Top of SOURCE MATERIAL

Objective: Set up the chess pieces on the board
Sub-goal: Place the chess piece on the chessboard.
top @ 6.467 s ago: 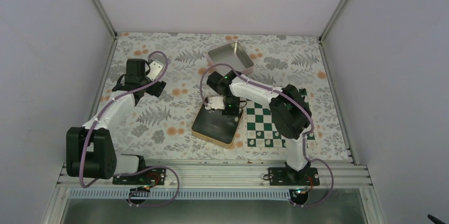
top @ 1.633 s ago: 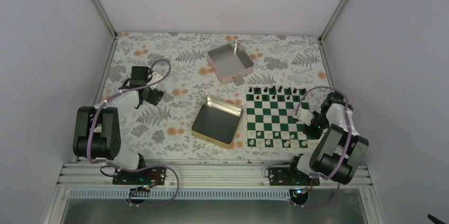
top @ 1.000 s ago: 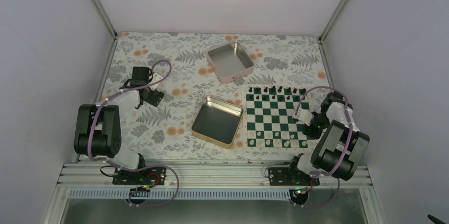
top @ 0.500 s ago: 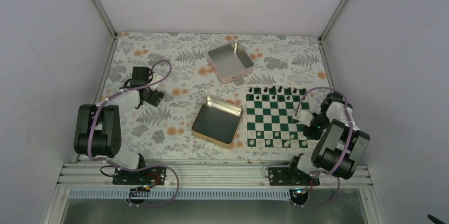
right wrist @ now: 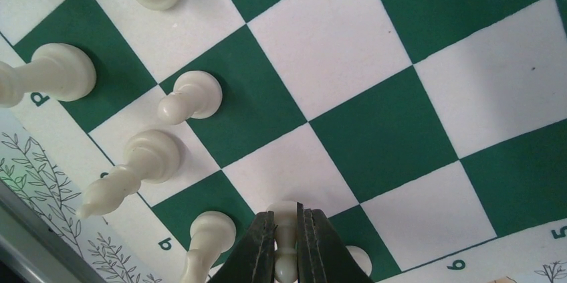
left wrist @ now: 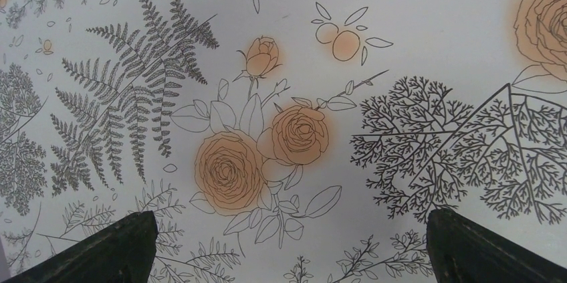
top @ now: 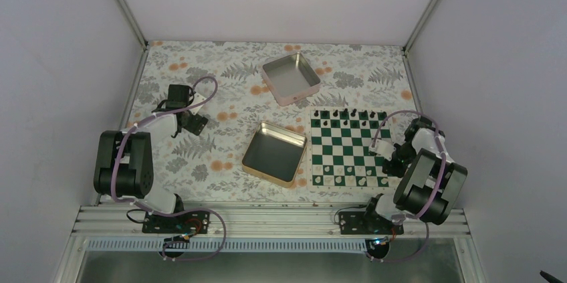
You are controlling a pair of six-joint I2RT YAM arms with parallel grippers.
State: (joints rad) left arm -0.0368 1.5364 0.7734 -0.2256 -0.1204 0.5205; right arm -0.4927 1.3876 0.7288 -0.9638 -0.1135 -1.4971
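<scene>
Pinching a cream chess piece [right wrist: 285, 211] between its tightly closed fingers, the right end effector [right wrist: 286, 229] hangs low over the board [right wrist: 388, 136] near its right edge. Other cream chess pieces [right wrist: 190, 96] stand on squares just beside it. The left end effector [left wrist: 287, 229] is spread wide above the floral desk [left wrist: 401, 42], well apart from the board.

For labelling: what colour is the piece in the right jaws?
Cream-white piece; clearest in right wrist view.
</scene>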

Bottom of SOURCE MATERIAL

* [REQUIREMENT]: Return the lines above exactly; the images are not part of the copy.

* [REPLY TO THE TASK]:
Objective: Set up the chess pieces on the board
Sub-goal: Place the chess piece on the chessboard.
top @ 6.467 s ago: 
top @ 1.633 s ago: 
top @ 1.000 s ago: 
top @ 0.500 s ago: 
right wrist @ now: 
left wrist @ now: 
top @ now: 
You are controlling a pair of six-joint I2RT YAM arms with parallel grippers.
State: (joints rad) left arm -0.0368 1.5364 0.7734 -0.2256 -0.1204 0.5205; right arm -0.4927 1.3876 0.7288 -0.9638 -0.1135 -1.4971
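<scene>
Pinching a cream chess piece [right wrist: 285, 211] between its tightly closed fingers, the right end effector [right wrist: 286, 229] hangs low over the board [right wrist: 388, 136] near its right edge. Other cream chess pieces [right wrist: 190, 96] stand on squares just beside it. The left end effector [left wrist: 287, 229] is spread wide above the floral desk [left wrist: 401, 42], well apart from the board.

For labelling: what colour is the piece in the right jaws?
Cream-white piece; clearest in right wrist view.
</scene>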

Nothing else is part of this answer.